1
Yorum
0
Beğeni
5,0
Puan
1933
Okunma
Belkisi yok sözün bittiği yerdeyiz
ete kemiğe bürünen karanlıklar oluyor,
iyi ki oluyor
dokunabiliyoruz artık gerçeklere,
acıyla farkediyoruz bunca zaman
yalnız kendimizi kovaladığımızı.
en nihayetinde şimdi
zafer türküleriyle gidenlere bakıp
ağıtlar yakıyoruz geçmişin ölülerine
denizin tuzunu ayıklıyoruz gözlerimizden
saçlarımıza dolan tanelerini kum saatlerinin...
yorgunuz tanrıyla girilen her kumardan,
kırık atıyoruz hayatın zarlarını
acemi bir kumarbaz hırsıyla
seviyoruz birbirimizi
aksak-sakar sevişmelerde hüzünleniyoruz...
Büyük yeminler eder insan
düşler içinde düşlenir bir hayli,
sayki yanıldık içimizde tuttuğumuz sevincide
kumdan kaleler edindik yeni başlangıçlarla.

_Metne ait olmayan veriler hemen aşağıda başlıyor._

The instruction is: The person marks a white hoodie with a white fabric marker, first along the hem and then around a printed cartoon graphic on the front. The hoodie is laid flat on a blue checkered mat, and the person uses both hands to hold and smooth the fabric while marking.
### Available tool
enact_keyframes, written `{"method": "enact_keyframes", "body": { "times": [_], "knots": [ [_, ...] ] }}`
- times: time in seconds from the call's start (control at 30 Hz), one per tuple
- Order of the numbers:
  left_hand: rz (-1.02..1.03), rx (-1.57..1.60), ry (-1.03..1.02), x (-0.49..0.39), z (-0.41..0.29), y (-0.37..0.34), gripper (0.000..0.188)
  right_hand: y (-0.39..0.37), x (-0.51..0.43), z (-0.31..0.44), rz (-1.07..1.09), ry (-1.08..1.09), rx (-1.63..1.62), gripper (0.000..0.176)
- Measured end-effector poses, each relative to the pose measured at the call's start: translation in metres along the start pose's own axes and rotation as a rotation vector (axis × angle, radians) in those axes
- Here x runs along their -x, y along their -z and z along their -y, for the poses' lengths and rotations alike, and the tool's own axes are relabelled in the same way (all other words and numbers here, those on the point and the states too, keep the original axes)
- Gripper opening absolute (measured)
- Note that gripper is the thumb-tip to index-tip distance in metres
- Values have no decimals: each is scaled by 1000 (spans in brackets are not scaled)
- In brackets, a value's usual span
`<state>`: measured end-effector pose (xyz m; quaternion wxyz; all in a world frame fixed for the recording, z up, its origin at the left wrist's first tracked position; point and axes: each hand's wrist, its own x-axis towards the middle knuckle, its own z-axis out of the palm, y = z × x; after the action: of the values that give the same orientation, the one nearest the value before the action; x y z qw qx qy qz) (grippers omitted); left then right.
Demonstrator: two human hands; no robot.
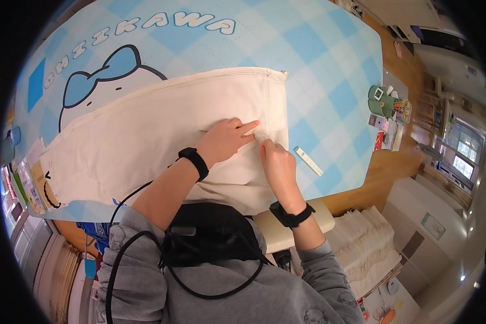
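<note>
A large cream cloth (162, 129) lies over the table in front of me, with a stitched or zipped edge along its far side and a seamed band at its right end. My left hand (222, 139) rests flat on it, index and middle fingers spread towards the seam. Close by on the right, my right hand (278, 162) is curled, its thumb and fingertips pinching a small whitish piece (261, 135) beside the seam. Whether that piece is a tag or part of the cloth cannot be told. Creases run through the cloth below both hands.
A narrow white bar-shaped item (308, 161) lies right of the cloth on the blue checked table cover (328, 52). Green holders (380, 106) with pens stand at the table's right edge. Papers (34, 178) lie at the left. A black cable (123, 202) runs past my left arm.
</note>
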<state>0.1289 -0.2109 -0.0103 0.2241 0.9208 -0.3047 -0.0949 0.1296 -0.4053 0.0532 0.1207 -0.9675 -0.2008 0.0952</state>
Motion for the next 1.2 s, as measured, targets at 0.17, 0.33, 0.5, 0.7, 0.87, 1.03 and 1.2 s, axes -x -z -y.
{"method": "enact_keyframes", "body": {
  "times": [0.17, 0.33, 0.5, 0.7, 0.87, 1.03, 1.2],
  "knots": [
    [16, 45, 9, 2, -1, 0, 45, -1, 2, 2, 26, -37, -69, 5],
    [8, 104, -5, 2, 1, 2, 44, -3, -1, -1, -48, -10, -89, 9],
    [-198, 165, 70, -7, 23, 19, 42, 13, 11, -28, -207, -378, -403, 25],
    [-393, 5, 248, -30, 48, 24, 31, 12, -3, -63, -148, -643, -702, 37],
    [-82, -174, 277, -37, 47, 19, 13, -16, -33, -65, -54, -589, -797, 36],
    [-229, -45, 40, -17, 31, 21, 13, -23, -47, -63, -133, -340, -514, 30],
    [-207, 33, 117, -14, 14, 14, 15, -14, -54, -58, -10, -406, -679, 26]
  ]
}}
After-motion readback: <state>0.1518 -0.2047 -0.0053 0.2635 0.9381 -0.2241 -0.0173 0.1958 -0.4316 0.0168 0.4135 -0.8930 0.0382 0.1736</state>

büyüdük panaromasına takılmışken ömrümüz,
o hep uçlara savrulan, kavgacı zamanlarda
biz çok sonra farkettik içerden çürüdüğümüzü.
sende bilirsin insanın bir yarısı hep yalnızdır,
dalgalar türetir, fırtınalar koparır
kendini dövdürtür kayalıklarında sonra,
işte tam da ordayız...
cüretkar davranıp kendimizin olanı da
çıkarıp koyuyoruz karmaşasına ömrümüzün,
mağrur bir duruşsa takındığımız,
yalansız, çırılçıplaksak artık,
gafsız bir tavırla geçmeli tuzu gözlerimizin
ve ömrümüzden düşmeli kum saatinin taneleri
artık birbirimizi yaşatmak için
ölebiliriz...
5.0
100% (1)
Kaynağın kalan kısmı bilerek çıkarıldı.